▸ What is required
Answer with the number of lines in the listing below that contain the word "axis", and nothing else.

▸ Collected data
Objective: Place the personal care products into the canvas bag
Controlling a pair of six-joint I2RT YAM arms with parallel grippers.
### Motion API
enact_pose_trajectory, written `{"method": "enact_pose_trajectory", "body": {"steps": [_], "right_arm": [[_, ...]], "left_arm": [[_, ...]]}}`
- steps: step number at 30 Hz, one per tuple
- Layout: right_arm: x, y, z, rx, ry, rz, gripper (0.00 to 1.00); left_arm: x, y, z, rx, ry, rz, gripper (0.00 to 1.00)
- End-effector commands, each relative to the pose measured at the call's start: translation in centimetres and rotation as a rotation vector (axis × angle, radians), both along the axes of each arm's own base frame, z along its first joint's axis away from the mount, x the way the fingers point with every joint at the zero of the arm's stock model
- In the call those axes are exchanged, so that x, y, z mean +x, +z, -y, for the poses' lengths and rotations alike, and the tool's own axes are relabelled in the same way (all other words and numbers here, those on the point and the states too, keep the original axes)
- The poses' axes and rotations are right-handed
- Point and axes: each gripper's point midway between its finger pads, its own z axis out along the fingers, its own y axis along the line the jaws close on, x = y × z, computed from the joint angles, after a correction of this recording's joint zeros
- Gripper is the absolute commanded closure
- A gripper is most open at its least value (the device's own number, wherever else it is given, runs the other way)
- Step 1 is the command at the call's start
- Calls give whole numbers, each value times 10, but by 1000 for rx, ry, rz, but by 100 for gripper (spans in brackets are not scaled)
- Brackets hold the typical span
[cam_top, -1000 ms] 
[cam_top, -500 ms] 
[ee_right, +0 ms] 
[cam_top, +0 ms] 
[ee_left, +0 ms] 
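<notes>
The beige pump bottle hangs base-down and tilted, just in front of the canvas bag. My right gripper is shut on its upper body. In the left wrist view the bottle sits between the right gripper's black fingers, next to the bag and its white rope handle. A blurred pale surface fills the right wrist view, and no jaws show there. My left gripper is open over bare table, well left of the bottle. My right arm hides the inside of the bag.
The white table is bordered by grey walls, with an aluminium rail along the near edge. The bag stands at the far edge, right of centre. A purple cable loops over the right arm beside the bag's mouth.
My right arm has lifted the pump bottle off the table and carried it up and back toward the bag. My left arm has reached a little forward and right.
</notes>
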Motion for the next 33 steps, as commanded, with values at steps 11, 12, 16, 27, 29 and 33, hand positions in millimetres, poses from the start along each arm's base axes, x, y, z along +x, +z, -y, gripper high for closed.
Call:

▸ Reply
2